▶ [BRIEF]: Your task is to copy each line of the material that includes "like".

▶ [MATERIAL TO PROCESS]:
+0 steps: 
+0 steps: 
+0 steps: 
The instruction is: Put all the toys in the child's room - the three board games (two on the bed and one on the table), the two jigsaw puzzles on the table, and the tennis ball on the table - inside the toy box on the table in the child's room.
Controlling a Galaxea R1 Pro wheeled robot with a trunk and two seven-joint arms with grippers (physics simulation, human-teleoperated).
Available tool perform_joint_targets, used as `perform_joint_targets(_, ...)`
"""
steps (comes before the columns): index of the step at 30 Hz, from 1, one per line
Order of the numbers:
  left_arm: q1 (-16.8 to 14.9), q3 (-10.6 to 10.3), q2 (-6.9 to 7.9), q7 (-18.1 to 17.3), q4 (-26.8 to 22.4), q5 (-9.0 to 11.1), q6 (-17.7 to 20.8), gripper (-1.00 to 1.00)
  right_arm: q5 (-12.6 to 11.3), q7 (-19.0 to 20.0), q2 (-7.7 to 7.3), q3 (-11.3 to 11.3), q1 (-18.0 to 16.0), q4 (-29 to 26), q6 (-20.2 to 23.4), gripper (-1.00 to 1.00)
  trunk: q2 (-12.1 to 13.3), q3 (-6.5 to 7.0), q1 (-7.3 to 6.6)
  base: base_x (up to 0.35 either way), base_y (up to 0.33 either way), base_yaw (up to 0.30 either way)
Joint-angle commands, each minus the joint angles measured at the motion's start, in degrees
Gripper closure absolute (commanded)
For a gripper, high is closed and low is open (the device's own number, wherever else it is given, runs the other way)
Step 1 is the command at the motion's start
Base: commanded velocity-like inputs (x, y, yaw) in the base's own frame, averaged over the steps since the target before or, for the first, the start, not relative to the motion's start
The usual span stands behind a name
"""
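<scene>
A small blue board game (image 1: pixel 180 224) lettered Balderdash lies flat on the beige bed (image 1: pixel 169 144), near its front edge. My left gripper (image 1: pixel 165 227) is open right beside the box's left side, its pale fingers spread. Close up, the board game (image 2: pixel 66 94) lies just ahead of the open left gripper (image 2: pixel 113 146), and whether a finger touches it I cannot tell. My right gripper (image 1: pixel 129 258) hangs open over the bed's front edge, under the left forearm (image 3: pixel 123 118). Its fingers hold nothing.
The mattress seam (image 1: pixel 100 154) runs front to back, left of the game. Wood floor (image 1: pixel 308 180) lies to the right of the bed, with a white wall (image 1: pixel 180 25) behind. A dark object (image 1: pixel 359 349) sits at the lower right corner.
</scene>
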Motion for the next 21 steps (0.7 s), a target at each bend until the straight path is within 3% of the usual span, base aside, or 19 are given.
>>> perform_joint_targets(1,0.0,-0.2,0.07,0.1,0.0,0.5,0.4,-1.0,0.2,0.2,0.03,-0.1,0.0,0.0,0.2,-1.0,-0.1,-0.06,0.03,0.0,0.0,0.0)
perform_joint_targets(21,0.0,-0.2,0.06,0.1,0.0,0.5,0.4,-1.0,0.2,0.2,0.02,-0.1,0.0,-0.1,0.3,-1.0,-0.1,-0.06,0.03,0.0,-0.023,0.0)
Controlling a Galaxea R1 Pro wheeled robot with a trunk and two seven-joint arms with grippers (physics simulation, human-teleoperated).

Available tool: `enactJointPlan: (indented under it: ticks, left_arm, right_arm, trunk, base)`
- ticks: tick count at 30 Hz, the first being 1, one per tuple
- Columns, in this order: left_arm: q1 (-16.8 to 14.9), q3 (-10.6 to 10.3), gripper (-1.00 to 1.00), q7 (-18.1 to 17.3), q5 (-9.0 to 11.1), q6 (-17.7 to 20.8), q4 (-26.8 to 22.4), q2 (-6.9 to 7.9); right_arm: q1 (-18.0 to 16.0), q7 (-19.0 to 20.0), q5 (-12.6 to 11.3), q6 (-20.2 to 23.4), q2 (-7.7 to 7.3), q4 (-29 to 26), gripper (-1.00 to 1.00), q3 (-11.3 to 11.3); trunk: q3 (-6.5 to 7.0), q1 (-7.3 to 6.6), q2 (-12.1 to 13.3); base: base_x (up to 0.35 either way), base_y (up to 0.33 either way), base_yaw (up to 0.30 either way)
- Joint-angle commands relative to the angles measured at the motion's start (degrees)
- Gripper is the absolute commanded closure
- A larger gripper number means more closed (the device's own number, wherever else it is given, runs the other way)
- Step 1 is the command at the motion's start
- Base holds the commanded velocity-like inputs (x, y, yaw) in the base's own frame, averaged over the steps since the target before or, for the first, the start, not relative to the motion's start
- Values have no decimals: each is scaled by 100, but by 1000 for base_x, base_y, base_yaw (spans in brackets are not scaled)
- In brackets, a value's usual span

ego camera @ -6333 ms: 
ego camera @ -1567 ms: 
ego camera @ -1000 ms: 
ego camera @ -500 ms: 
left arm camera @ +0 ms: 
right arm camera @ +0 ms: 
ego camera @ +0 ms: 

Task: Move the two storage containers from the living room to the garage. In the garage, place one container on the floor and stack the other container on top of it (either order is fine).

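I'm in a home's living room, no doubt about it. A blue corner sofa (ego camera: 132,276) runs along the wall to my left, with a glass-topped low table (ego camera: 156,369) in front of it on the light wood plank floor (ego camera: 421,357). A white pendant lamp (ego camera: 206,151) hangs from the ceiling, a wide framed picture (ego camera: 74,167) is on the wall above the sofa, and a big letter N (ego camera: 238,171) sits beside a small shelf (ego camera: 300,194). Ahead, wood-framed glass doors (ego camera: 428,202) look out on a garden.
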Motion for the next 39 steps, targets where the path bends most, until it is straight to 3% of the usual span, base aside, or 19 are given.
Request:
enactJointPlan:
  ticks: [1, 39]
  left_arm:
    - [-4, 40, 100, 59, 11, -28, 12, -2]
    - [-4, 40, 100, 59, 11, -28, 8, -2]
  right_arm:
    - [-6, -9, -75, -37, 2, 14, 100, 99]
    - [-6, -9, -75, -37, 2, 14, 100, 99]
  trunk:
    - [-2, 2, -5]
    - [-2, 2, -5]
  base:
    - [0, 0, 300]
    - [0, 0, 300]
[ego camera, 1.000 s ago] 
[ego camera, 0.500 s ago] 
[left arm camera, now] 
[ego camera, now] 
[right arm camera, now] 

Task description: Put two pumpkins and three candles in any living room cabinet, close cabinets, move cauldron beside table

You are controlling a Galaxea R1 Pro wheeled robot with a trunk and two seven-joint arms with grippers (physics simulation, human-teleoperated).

▶ [OUTPUT FOR THIS EXERCISE]:
Base: commanded velocity-like inputs (x, y, yaw) in the base's own frame, averaged over the steps since the target before or, for the first, the start, not relative to the motion's start
- Base holds the commanded velocity-like inputs (x, y, yaw) in the base's own frame, averaged over the steps since the target before or, for the first, the start, not relative to the motion's start

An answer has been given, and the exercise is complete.